Nel 2018 Bollati Boringhieri pubblicò una raccolta di scritti di Rossana Rossanda (figura di spicco della sinistra italiana, ex deputata e giornalista, morta a 96 anni nel settembre 2020), sul corpo.

Come scrisse Lea Melandri che ne curò la postfazione, si tratta di “pagine sorprendenti per la coraggiosa esposizione di sé, il rapporto col suo corpo, l’invecchiamento, la morte”.

Sicuramente fu toccato un tema fondamentale: l’avvicinamento alla vecchiaia, anche per chi ha vissuto in pieno gli anni del movimento femminista e in maniera collettiva altre età ed esperienze, rimane ancora un percorso individuale e spesso precario.

Dice Rossanda: «Aver messo al centro di una vita il rapporto con l’altro -l’uomo, il suo universo, i suoi “pubblici comandamenti” non significa necessariamente dipendenza, martirio, bensì riconoscersi “una in un pieno di uni e une” una pianta che cresce nella terra dell’altro, in cui scoprire somiglianze e differenze, con cui dialogare e scontrarsi, capire e lasciarsi incantare da tutto quel che ci circonda e vive».

Certamente la donna rispetto al corpo è sempre stata vista in base alle sue primarie funzioni esterne, prime tra tutte maternità e seduzione.

Dice Rossanda: «In verità il sapere del corpo non accompagna la vita quotidiana di uomo e donna. Per essere così vicino, il corpo è in assoluto la zona di conoscenza meno frequentata. (…) Il corpo nasce, invecchia e muore e noi nasciamo, invecchiamo, moriamo con lui: con, come se fosse altro da noi. (…) Invecchiamo, ci ammaliamo, moriamo nostro malgrado: è lui, il corpo che ci trascina nei suoi ritmi, programmi, disastri. (…) E la percezione del corpo, per la donna, deve attraversare, oltre a tutte le interdizioni primarie, uno spesso diaframma culturale».

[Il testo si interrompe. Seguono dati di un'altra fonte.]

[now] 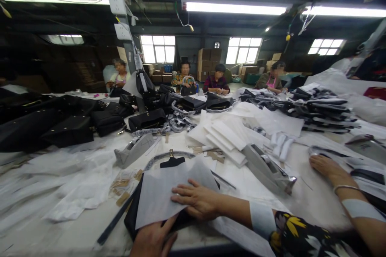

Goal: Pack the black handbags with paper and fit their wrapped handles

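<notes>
In the head view my left hand (152,239) is at the bottom edge. Its fingers and thumb close on the near edge of a black handbag (130,219). A white paper sheet (159,192) covers most of the bag. Behind it rises the wrapped handle (153,158), beside a black flap (171,162) with a gold clasp. My right hand is not visible. Another person's hand (197,200), reaching in from the right in a floral sleeve, lies spread on the sheet. That person's other hand (325,166), with a bracelet, rests on a wrapped handle at the right.
Black bags (69,130) crowd the left, with crumpled white wrapping (78,184) before them. White sheets (226,138) and a grey bag-shaped piece (268,168) lie beyond the handbag. A stack of bag parts (322,108) stands back right. Several people sit across the table.
</notes>
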The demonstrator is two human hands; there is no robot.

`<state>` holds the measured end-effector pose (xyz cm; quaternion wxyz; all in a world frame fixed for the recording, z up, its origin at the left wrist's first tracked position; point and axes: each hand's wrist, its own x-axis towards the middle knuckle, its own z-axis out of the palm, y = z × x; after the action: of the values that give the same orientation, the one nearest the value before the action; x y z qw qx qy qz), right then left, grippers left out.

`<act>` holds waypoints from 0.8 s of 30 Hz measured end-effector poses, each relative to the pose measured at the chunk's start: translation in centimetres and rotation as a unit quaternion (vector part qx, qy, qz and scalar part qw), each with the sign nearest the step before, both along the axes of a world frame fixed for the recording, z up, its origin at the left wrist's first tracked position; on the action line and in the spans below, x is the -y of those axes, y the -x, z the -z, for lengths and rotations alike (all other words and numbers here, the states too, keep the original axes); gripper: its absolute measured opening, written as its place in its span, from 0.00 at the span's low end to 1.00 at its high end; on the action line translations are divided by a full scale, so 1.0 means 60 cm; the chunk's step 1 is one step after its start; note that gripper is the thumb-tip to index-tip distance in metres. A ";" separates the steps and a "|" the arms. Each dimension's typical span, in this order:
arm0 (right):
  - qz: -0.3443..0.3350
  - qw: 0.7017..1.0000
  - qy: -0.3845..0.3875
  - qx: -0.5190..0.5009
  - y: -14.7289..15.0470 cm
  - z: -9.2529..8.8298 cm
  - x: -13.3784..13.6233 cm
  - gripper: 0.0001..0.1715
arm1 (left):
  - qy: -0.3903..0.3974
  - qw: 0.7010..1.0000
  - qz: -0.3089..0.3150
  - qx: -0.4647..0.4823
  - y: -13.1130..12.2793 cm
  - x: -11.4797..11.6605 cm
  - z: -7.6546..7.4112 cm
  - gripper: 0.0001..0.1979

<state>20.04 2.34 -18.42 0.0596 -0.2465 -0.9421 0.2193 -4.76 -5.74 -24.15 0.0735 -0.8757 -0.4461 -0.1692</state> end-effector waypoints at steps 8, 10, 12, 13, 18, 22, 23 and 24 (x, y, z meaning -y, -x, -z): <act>-0.012 1.000 0.001 -0.007 -0.001 0.000 0.001 0.35 | 0.051 0.997 0.004 0.056 -0.031 0.056 -0.145 0.13; -0.009 1.000 0.003 -0.006 -0.001 0.002 0.000 0.35 | 0.076 0.993 0.000 0.088 -0.044 0.034 -0.175 0.12; -0.007 1.000 0.001 -0.004 -0.001 0.005 0.000 0.35 | 0.084 0.991 0.021 0.097 -0.048 -0.002 -0.183 0.13; -0.005 1.000 -0.001 -0.003 -0.001 0.007 0.000 0.35 | 0.089 0.991 0.034 0.091 -0.046 -0.022 -0.179 0.13; -0.015 1.000 -0.015 -0.002 -0.002 0.010 0.001 0.38 | 0.107 0.993 0.041 0.008 -0.017 -0.079 -0.121 0.21; -0.021 1.000 -0.019 -0.014 -0.005 0.003 0.003 0.35 | 0.082 0.996 0.032 0.004 0.002 -0.068 -0.089 0.24; -0.022 0.999 -0.013 -0.021 -0.006 0.000 0.003 0.37 | 0.078 0.996 0.033 0.002 0.005 -0.064 -0.086 0.24; -0.023 0.999 -0.004 -0.029 -0.007 -0.003 0.003 0.38 | 0.075 0.997 0.033 -0.004 0.007 -0.061 -0.084 0.24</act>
<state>20.48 2.17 -18.26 0.0833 -0.2181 -0.9463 0.2238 -5.18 -2.10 -19.13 0.0032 -0.8937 -0.4280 -0.1343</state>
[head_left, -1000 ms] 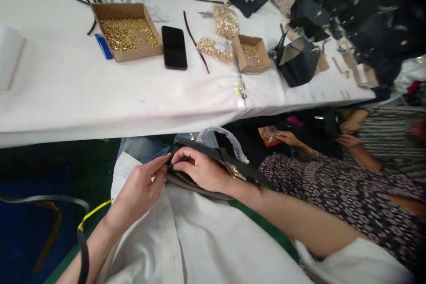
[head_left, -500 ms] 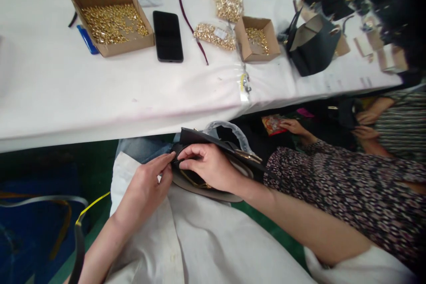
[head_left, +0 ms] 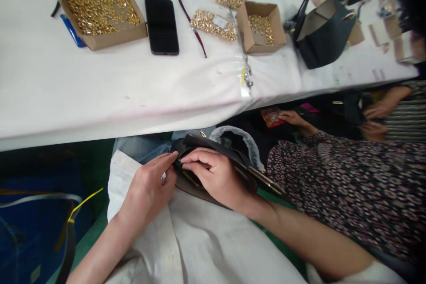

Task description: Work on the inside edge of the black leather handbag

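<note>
A dark handbag [head_left: 239, 159] lies in my lap, its mouth partly open and a plastic-wrapped handle [head_left: 248, 140] arching from its far side. My left hand [head_left: 155, 177] pinches the bag's left end between thumb and fingers. Close beside those fingertips, my right hand [head_left: 213, 173] reaches over the opening, its thumb and index finger pressed together at the same end. What small part the right fingertips hold is too dark to make out. The inside of the bag is mostly covered by my right hand.
On the white table [head_left: 109, 93] are a cardboard box of gold studs [head_left: 96, 13], a phone [head_left: 162, 25], bags of gold pieces [head_left: 214, 24], a smaller box [head_left: 262, 31] and a dark bag piece [head_left: 322, 35]. Co-workers sit at the right; one hand [head_left: 293, 117] holds a red packet.
The view has shifted, so the table things sit higher. The handbag has tilted, its right end lower, and both hands stay at its left end with fingertips close together.
</note>
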The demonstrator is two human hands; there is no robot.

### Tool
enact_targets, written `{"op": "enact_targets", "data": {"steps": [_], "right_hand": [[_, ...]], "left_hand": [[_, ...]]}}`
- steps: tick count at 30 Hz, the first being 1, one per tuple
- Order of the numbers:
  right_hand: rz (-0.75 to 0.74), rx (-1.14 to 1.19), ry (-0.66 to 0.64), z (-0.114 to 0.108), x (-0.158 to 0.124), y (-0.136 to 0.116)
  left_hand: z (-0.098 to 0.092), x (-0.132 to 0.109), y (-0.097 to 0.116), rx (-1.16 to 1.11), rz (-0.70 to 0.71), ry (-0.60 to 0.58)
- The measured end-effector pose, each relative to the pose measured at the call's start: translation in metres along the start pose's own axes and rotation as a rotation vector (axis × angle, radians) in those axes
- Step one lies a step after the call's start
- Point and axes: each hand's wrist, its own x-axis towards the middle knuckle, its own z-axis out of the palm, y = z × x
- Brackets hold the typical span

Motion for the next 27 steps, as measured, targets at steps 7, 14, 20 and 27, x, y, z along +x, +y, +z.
{"op": "enact_targets", "data": {"steps": [7,14,20,27], "right_hand": [[-0.183,-0.119,-0.030,-0.005,-0.010,0.000],[-0.173,-0.157,-0.036,-0.005,-0.008,0.004],[-0.112,-0.193,-0.013,0.000,-0.003,0.003],[-0.049,-0.249,0.023,0.000,-0.005,0.005]], "left_hand": [[0.002,-0.005,-0.005,0.043,0.079,-0.021],[0.008,-0.005,-0.008,0.063,0.088,-0.052],[0.007,-0.006,-0.013,0.030,0.076,-0.028],[0.004,-0.005,-0.010,-0.050,-0.111,-0.026]]}}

Vi invito a leggere assolutamente questo testo di Rossana Rossanda perché è davvero intenso e coraggioso. Questo corpo che mi abita 19 in particolare proprio il capitolo che porta questo titolo. Ci insegna molte cose, come che dell’invecchiamento non c’è comunque troppa differenza tra uomo e donna di per sé, se non quella che ci si porta appunto dietro dal diaframma culturale in cui siamo tutte e tutti cresciuti.

Certo come dice la Rossanda: «Cambia la mappa delle passioni, perché cambia la carta topografica in cui mi trovo: c’è più spazio dietro che davanti. Sono libera di ricordare, scoprire, non sono libera di progettare, sono libera dal progettare. Muta il tempo, sono meno distratta, penso che c’è qualcosa che non vedrò e non mi duole più: ero una turista efferata, correvo a non perdere niente. Ho corso sempre, continuo a correre per capire, mi restano da capire un mucchio di cose, mi seccherebbe non capirle. Quelli come me sono vissuti come una tessera del mosaico del mondo, sarà stata la guerra mondiale o il comunismo, in ogni modo è un bel vivere, non mi sono annoiata mai».

Rossana Rossanda “Questo corpo che mi abita” Bollati Boringhieri 2018 pag 82-95

Marina Piazza, sociologa che negli ultimi anni si è occupata prevalentemente della tematica della conciliazione tra tempi di vita e di lavoro, ha pubblicato, tra l’altro, Le ragazze di cinquant’anni. Amori, lavori, famiglie e nuove libertà (Mondadori, 2000), L’età in più, Narrazione per fogli sparsi (Edizioni Ghena, 2012). Nel 2016, insieme a un gruppo di donne della Libera Università delle Donne di Milano che si sono trovate periodicamente per circa due anni, ha pubblicato a sua cura con la collaborazione di Clara Mantica Incontrare la vecchiaia - guadagni e perdite. Incontri e confronti tra donne (Libera Università delle donne edizioni).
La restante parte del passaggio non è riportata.